▶ Brief
In the listing that follows, locate the line containing "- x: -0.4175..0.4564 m" and the line containing "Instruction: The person". Retype exactly those two lines and every line between them, and nothing more.
--- Available records Enclosed Below ---
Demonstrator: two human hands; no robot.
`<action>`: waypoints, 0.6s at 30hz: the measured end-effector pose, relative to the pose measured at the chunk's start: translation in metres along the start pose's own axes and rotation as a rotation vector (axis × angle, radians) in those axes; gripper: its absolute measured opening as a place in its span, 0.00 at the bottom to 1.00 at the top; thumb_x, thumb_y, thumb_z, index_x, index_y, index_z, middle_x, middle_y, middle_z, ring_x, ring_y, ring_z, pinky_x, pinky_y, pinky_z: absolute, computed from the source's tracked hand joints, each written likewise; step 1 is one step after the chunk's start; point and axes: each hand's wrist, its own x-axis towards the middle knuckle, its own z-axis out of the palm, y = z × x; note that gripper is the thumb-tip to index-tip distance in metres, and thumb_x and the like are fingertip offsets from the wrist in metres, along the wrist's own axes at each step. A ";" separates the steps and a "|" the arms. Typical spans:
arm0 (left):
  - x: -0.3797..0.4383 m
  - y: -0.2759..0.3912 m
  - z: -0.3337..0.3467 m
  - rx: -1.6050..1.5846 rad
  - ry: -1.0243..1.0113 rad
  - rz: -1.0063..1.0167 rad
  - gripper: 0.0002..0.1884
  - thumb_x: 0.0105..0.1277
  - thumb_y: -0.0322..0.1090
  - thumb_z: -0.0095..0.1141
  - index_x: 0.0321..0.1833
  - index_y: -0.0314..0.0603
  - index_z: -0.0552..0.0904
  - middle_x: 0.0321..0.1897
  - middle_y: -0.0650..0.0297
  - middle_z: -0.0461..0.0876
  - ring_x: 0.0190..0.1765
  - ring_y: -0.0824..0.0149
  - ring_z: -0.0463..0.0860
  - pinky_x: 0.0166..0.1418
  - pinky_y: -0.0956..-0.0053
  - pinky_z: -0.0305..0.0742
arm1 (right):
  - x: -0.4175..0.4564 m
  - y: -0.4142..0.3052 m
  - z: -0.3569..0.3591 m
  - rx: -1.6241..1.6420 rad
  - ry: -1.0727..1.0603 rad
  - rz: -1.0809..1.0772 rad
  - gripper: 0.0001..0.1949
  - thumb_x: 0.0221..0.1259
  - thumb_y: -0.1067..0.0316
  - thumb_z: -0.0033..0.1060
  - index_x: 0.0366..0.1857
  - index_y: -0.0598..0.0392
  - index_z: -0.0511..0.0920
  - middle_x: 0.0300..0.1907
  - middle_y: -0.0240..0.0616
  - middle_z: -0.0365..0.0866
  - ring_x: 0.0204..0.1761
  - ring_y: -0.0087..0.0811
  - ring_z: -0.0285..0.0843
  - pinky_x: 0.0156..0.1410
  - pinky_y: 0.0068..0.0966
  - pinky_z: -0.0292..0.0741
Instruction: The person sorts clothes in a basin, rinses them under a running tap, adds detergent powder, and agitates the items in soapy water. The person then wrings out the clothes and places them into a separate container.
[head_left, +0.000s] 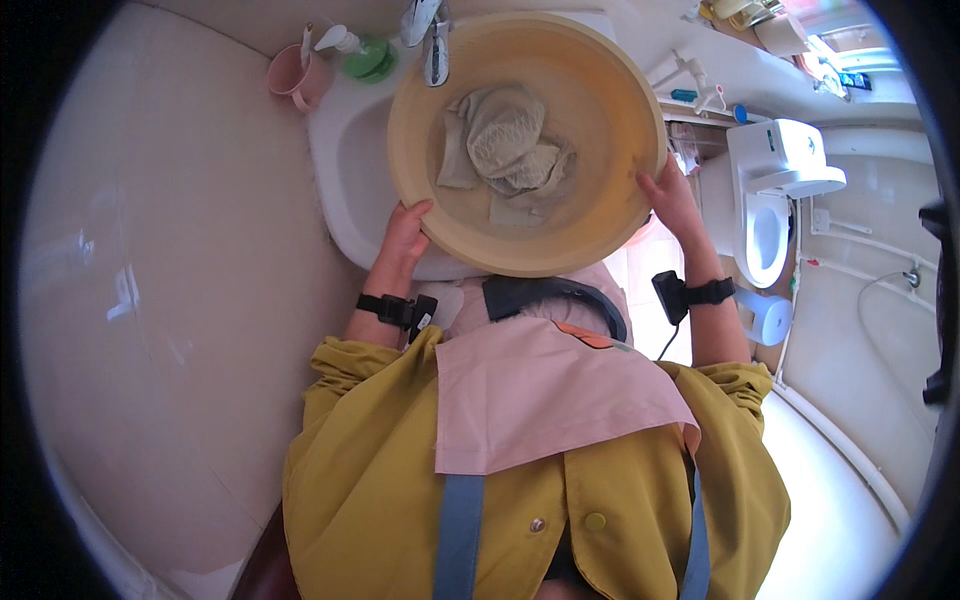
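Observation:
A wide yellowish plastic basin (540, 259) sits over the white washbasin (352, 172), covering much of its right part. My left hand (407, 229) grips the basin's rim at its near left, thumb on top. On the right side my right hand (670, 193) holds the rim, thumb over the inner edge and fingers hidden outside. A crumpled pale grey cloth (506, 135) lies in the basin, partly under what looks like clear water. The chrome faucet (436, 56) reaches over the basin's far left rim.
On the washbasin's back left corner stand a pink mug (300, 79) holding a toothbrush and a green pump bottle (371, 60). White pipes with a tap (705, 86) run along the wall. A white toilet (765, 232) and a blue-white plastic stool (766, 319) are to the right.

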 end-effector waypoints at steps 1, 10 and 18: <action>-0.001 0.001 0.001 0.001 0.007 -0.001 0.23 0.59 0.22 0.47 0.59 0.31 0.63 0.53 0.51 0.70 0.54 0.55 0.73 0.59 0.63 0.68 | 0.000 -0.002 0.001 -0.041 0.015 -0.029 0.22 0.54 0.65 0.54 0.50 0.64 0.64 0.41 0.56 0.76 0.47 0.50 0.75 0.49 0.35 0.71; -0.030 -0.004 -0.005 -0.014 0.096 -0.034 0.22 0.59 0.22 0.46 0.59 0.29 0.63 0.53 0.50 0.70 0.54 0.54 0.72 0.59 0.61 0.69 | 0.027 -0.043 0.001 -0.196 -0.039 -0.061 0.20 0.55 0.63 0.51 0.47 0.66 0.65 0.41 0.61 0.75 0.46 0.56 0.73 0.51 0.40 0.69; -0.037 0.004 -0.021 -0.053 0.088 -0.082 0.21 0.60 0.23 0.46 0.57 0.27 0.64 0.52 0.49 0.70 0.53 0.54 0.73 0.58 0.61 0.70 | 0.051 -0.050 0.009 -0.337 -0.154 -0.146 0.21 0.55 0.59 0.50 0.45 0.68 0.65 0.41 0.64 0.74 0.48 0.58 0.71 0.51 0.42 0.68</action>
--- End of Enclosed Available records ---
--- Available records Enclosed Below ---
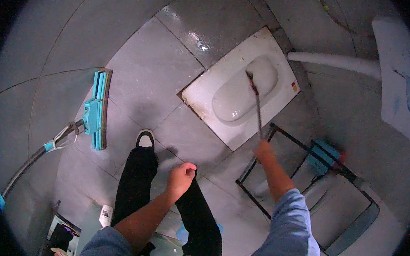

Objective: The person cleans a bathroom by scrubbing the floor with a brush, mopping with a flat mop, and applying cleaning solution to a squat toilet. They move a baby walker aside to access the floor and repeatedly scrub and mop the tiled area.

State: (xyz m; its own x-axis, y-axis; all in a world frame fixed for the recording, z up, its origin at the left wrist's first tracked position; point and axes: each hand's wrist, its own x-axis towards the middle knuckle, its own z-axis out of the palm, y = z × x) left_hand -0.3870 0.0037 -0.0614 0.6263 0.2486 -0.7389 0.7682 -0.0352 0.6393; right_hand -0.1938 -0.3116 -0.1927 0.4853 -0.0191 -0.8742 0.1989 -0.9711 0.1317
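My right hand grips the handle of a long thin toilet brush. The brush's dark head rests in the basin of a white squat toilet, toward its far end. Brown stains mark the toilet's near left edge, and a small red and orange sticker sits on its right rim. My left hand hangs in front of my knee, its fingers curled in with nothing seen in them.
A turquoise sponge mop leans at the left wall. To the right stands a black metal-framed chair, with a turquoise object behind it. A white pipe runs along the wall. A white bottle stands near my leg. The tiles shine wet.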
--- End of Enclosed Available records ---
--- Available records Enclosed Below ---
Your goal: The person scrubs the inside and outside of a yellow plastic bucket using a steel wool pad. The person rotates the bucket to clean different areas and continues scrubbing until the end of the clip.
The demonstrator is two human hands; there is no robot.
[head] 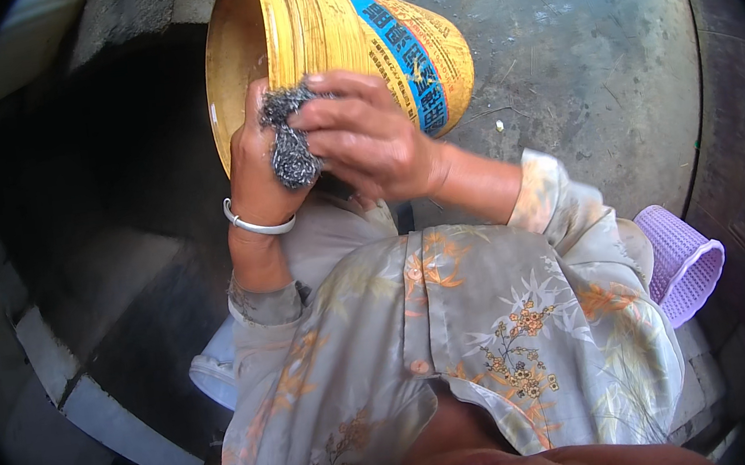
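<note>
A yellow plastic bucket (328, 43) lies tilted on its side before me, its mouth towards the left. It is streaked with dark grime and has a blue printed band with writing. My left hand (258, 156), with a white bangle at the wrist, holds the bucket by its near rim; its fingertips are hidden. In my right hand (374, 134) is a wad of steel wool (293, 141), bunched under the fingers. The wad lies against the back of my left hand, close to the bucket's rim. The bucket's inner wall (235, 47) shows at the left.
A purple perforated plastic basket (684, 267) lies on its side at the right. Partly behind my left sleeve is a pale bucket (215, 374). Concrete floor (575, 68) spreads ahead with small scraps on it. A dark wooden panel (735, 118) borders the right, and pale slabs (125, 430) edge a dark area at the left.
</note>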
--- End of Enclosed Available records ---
▶ Problem solution
  - x: -0.4175..0.4564 m
  - y: -0.4142..0.3052 m
  - z: -0.3569..0.3591 m
  - rx: -1.6241..1.6420 rad
  - ry: -1.0727..1.0603 rad
  - rz: -1.0809..1.0772 rad
  - gripper: 0.0001..0.1949
  - thumb_x: 0.0221..0.1259
  - thumb_y: -0.1067..0.0316
  - thumb_z: -0.0033..0.1060
  - index_x: 0.0366..0.1857
  - index_y: -0.0598..0.0392
  - index_z: -0.0511..0.0920
  - middle_x: 0.0300..0.1907
  - middle_y: -0.0240..0.0616
  - middle_z: -0.0365..0.0866
  - ring_x: 0.0204..0.1761
  - ring_y: -0.0087..0.0811
  - ring_z: -0.0285..0.0843
  - pinky_x: 0.0156..0.1410
  - pinky_y: 0.0068..0.0966
  - pinky_z: -0.0292..0.0741
Instruction: The person sorts clothes in a basin, rinses them under a running tap, adds detergent powder, and agitates the items in soapy water. The person then wrings out the clothes and places them into a separate container.

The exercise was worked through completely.